ASSIGNMENT. Only one span of the listing below is wanted: the lines from the one with "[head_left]" through the one with "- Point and", reproduced exactly, both ends kept.

MATERIAL PROVIDED.
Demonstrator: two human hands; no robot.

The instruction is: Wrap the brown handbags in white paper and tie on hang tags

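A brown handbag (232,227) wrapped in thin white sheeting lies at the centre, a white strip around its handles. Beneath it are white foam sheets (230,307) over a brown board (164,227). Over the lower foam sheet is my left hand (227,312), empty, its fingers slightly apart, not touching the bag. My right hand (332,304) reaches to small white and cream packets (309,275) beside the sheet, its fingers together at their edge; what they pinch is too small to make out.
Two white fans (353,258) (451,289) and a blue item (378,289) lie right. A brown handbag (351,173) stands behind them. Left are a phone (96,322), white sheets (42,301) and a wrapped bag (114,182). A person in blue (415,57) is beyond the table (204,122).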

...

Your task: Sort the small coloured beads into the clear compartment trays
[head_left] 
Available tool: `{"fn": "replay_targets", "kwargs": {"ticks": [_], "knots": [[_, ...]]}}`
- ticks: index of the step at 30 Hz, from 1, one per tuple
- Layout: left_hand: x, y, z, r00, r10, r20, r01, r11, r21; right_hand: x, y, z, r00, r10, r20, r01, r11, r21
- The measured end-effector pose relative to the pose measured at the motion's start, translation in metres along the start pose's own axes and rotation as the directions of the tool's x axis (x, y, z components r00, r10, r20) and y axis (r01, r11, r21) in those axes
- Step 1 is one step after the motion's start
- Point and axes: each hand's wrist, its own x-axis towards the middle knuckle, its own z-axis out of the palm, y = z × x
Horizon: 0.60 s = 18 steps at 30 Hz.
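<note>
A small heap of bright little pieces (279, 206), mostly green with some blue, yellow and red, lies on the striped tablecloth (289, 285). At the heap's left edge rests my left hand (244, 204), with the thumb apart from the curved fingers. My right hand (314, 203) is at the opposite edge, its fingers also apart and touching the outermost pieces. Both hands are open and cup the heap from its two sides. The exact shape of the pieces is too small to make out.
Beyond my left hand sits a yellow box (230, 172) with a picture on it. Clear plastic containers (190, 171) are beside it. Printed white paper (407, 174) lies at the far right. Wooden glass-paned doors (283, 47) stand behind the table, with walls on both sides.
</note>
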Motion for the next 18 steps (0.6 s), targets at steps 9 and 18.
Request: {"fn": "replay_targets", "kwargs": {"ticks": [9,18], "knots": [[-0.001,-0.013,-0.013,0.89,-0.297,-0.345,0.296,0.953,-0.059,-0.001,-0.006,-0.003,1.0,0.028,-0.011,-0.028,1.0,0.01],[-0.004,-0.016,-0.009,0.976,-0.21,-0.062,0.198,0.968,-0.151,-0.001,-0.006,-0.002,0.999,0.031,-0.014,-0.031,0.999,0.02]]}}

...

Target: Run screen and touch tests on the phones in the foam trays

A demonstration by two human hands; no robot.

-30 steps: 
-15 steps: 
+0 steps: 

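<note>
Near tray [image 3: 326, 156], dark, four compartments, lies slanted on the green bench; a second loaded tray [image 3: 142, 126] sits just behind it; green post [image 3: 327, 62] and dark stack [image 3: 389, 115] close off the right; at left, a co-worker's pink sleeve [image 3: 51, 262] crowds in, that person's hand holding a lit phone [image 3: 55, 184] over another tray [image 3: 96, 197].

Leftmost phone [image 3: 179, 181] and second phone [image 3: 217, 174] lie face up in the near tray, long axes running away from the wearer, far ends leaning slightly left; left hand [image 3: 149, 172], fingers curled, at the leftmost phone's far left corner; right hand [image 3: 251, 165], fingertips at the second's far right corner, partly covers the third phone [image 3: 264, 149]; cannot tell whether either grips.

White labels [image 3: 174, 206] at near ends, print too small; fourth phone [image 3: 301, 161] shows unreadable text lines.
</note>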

SOLUTION FOR THIS TASK.
[head_left] 
Available tool: `{"fn": "replay_targets", "kwargs": {"ticks": [_], "knots": [[_, ...]]}}`
- ticks: index of the step at 30 Hz, from 1, one per tuple
- Layout: left_hand: x, y, z, r00, r10, r20, r01, r11, r21; right_hand: x, y, z, r00, r10, r20, r01, r11, r21
- The measured end-effector pose relative to the pose measured at the motion's start, translation in metres along the start pose's own axes and rotation as the directions of the tool's x axis (x, y, z components r00, r10, r20) and y axis (r01, r11, r21) in those axes
- Step 1 is one step after the motion's start
- Point and axes: each hand's wrist, its own x-axis towards the middle knuckle, its own z-axis out of the palm, y = z × x

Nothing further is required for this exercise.